A man of violence who admitted himself to be easily bested in debate, whose passions were hectic, and whose thought processes were frequently incoherent, who spoke his mind at all times and despised subterfuge, Homer’s Achilles was in many ways a bizarre model for the philosopher who strove unceasingly to subject emotion to reason, who was a master of irony and a brilliant manipulator of men’s minds. But the classical philosopher and the legendary warrior were, for all their differences, soul-mates. Alexander, world-conqueror in the making, sought to associate himself with Achilles’ youthful valour and invincibility, with the glittering, deadly warrior whose brilliance rivalled the splendour of the midday sun. But when Socrates, the impecunious, pug-nosed, incorrigible old worrier of complacent authority and scourge of dishonest thinking, claimed Achilles as a predecessor he did so in appreciation of the fact that Achilles was more than a killer of unparalleled charisma, that he could be taken as a model in peace as well as in war, as one who insisted that his life should be worthy of his own tremendous estimation of his own value as an individual, and who would pay the price required to invest that life with significance and dignity, even if the price were life itself. Socrates defied convention and eventually fell foul of the law because he would submit to no other dictates than those of his intellect and of his private daimon. Achilles rebelled against Agamemnon’s overlordship, and looked on relentless while his countrymen were slaughtered rather than compromise his honour. Both were stubborn, self-destructive, exasperating to their enemies and the dismay of their friends. Both insisted on valuing their own personal integrity higher than any service or disservice they might do the community. Both have been condemned for their culpable pride, and venerated for their courage and their superb defiance.
In his tent at the furthest end of the Greek encampment, sworn to inaction, isolated by his own rage and by others’ fear of it, Achilles set himself at odds with the fractured, fudged-together thing that society necessarily is. Any human group, be it a family, a city, an army or a nation, depends for its continued existence on its members’ willingness to bend and yield, to compromise, to accept what is possible rather than demand what is perfect; but a society that loses sight of the standard of perfection is a dangerously unstable one. From the accommodating to the corrupt is an easy slide.
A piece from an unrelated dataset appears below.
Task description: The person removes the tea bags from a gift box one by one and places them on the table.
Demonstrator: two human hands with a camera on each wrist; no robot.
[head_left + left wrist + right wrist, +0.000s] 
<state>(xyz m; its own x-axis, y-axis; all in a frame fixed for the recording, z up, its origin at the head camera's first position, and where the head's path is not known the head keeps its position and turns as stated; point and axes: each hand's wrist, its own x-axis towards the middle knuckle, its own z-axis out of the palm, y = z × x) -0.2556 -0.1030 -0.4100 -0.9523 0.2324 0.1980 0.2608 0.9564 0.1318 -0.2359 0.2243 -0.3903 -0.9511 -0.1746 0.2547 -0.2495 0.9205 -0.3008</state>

Achilles and others who, like him, have stood firm, however wilfully and self-destructively, on a point of principle, have generally been revered by onlookers and by posterity as wholeheartedly as they have been detested by the authorities they challenge. ‘Become who you are!’ wrote Pindar, Socrates’ contemporary. It is not an easy injunction. For a man to become who he is takes a ruthless lack of concern for others’ interests, monstrous egoism, and absolute integrity. Achilles, who hated a dissembler worse than the gates of death, had the courage to make the attempt, and so died.